Free Support Forum - aspose.com

PDF/A formate with ocr Searchable

i want to convert pdf in pdf/A formate with ocr searchable formate i.e containing image.can you have any soloution for that. i want to own application

Hi

I want to the dll which convert my pdf to ocr searchable pdf which containing Image. Is it possiblde with Aspose ?


This message was posted using Email2Forum by Imran Rafique. (private)

Hi Praveen,


Thanks for contacting support.

We have an API named Aspose.Pdf for .NET which provides the feature to create as well as manipulate existing PDF files and it also offers the feature to convert PDF files to PDF/A format. But I am afraid it cannot directly convert non-searchable PDF file (image PDF) to searchable PDF document.

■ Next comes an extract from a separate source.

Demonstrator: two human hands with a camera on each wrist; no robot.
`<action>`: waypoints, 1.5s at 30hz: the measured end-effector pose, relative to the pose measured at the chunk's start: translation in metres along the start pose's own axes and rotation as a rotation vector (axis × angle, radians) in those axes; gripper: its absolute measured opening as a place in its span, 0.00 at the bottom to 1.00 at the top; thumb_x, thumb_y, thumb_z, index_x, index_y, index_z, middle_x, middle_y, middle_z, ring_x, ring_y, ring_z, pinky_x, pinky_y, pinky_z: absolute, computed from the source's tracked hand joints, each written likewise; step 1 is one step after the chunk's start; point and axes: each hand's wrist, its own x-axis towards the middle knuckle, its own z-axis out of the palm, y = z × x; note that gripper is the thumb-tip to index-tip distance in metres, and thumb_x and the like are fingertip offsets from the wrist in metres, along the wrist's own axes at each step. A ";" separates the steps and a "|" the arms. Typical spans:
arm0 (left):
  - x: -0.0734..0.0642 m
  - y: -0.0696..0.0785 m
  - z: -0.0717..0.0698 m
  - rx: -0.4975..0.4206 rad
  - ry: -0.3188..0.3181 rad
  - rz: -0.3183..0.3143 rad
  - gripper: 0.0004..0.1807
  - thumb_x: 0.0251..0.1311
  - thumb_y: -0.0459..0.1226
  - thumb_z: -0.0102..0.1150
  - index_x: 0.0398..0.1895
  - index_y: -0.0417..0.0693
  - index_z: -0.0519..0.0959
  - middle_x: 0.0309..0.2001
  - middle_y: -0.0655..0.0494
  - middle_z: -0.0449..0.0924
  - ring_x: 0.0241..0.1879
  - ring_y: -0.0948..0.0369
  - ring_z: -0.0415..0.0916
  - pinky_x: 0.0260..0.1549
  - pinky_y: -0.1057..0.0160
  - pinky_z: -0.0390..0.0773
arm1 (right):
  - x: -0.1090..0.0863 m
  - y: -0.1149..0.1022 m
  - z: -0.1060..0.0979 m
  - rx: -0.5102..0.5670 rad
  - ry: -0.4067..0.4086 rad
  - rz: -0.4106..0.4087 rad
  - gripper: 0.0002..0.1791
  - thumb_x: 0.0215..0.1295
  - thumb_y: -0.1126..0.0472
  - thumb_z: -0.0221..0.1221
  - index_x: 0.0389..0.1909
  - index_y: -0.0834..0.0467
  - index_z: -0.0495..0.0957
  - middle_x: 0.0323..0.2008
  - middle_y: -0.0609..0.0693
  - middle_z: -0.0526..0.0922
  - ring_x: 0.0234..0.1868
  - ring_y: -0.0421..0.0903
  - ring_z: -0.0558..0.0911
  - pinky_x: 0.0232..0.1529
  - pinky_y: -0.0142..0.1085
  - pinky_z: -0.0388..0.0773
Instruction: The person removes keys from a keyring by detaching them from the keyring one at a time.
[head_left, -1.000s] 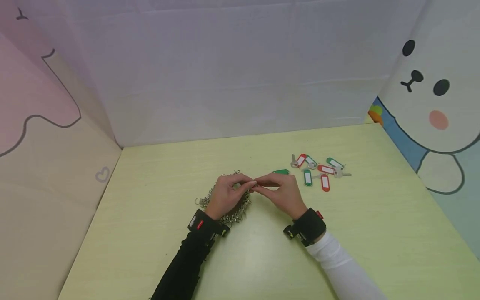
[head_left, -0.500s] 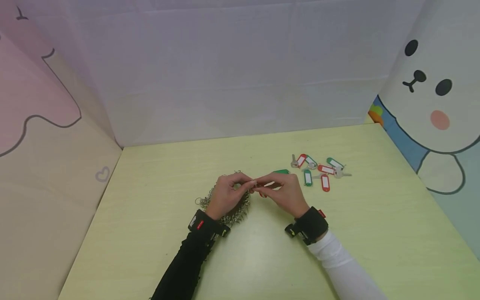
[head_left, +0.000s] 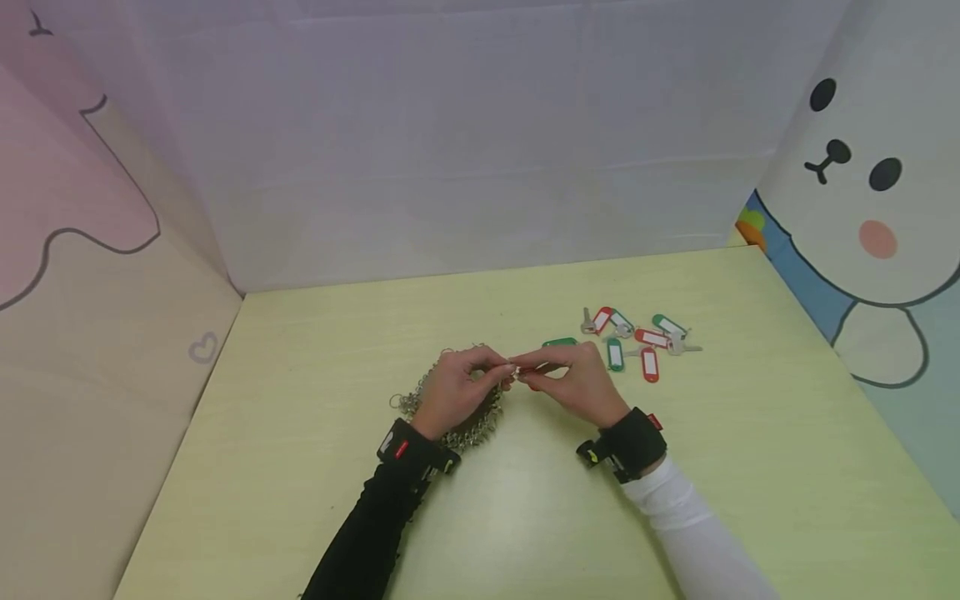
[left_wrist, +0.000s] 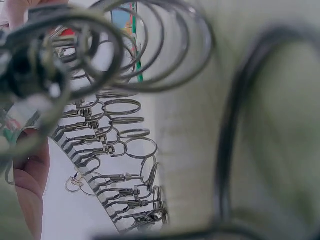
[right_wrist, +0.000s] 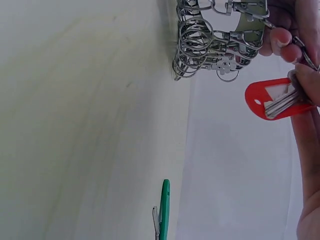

However in order to accomplish this requirement, you may consider using a combination of Aspose.Pdf for .NET and Aspose.OCR for .NET.

First you can convert all pages of PDF file to Image format using Aspose.Pdf for .NET or you can also extract the images from PDF file using Aspose.Pdf for .NET and then perform OCR on extracted images using Aspose.OCR for .NET.

Once the image contents have been recognized, you may consider placing them inside a new PDF document, which indeed will be searchable file and before saving the final output, you may consider setting PDF compliance to PDF/A format. For further details, please visit

I have also another option.please suggest how can I work in this way…
I have folder of Jpe2 Image
need to generate ocr Searchable pdf with existing image
after that we convert PDF to PDF/A.
All above mentioned work need to complete through asp.net mvc…

My requirement is Image has watermark…and pdf generate same as image…

rajeev-2:
I have also another option.please suggest how can I work in this way.. I have folder of Jpe2 Image need to generate ocr Searchable pdf with existing image after that we convert PDF to PDF/A. All above mentioned work need to complete through asp.net mvc..
Hi Rajeev,

You can use earlier stated solution to accomplish above stated requirement. Please note that our API's are built on top of .NET Framework, so they should work in any .NET based application.

praveen@rechnerinfo.com:
My requirement is Image has watermark..and pdf generate same as image..
Hi Praveen,

In case text stamp is added to PDF file, it will be recognized during OCR process but as shared earlier, any custom formatting of text will be lost as the API with recognize contents as plain text. In case you face any issue while using our API's, please share your resource files, so that we can further investigate the scenario in our environment.